18世紀末のイギリスの政治思想家エドムンド・バークは、彼の著作『フランス革命省察』の中で、抽象的な理論で全ての歴史や文化的背景を拭い去る急進的な革命によって成立する国家体制に疑問を抱き、フランス革命を批判した。そのような急進的変化ではなく、イギリスの17世紀の一連の王権と議会の戦いや革命のような長い歴史の営みの上に起こす漸進的変化こそ望ましい歴史進化であるとした。彼はイギリスの名誉革命を理想としその帰結としての立憲君主制こそ最良のものと考えた。ちなみにバークはアメリカ革命(独立宣言)を、新天地に新たな歴史を作り出すものとして支持した。

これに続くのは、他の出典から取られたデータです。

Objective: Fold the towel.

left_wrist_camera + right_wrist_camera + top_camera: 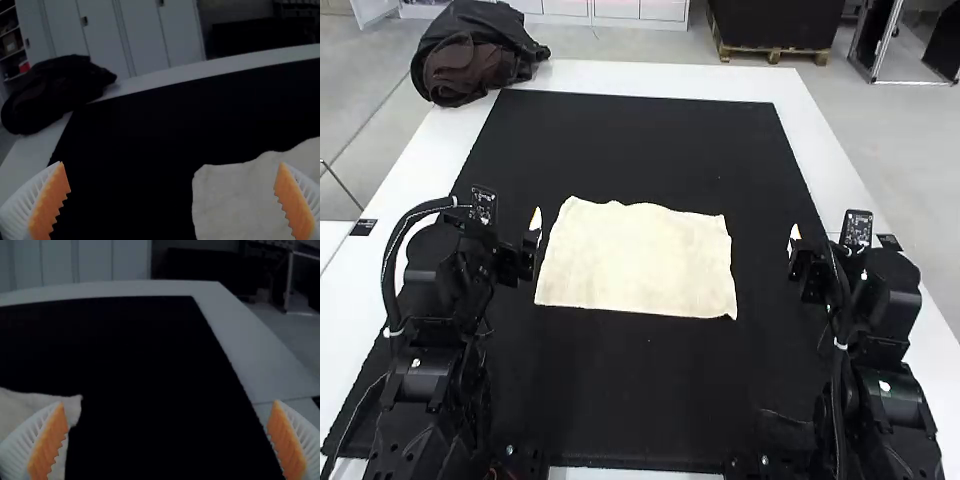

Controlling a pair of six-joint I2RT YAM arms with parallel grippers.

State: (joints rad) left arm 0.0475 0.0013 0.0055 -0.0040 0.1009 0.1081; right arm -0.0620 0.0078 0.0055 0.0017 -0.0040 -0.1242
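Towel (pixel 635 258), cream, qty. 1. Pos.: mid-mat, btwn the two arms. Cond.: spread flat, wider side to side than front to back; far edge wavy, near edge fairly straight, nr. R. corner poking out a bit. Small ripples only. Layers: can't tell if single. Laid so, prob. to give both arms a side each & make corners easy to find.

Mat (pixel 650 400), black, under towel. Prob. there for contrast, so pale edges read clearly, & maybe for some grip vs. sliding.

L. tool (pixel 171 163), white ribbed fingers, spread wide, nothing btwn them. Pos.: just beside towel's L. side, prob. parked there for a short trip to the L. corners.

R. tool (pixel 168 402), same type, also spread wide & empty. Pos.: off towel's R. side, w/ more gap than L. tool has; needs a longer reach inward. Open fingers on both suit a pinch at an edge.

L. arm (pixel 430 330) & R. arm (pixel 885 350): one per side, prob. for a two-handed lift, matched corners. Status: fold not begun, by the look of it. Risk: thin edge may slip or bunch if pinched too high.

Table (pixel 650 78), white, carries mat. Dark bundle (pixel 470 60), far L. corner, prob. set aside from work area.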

アメリカ: 君主も貴族もいない平民民主主義共和国 イギリスから独立した植民地
フランス: フランス革命で君主を処刑して共和国に。しかし、共和派の内部争いからナポレオンが登場するも、王政と共和制が交互に起きて長く不安定な政治体制。
イギリス: 君主を処刑したのちに一時共和制になったが王政復古。のちに名誉革命。マグナカルタ以来、権利請願、権利章典に至る議会と王権との長い歴史的闘争の末に生まれた立憲君主制、法の支配。「君臨すれども統治せず」の伝統 いわば「君主制の下の民主主義」
ちなみにバークもトクヴィルも保守主義の政治思想家と見做されている。保守主義とは何か?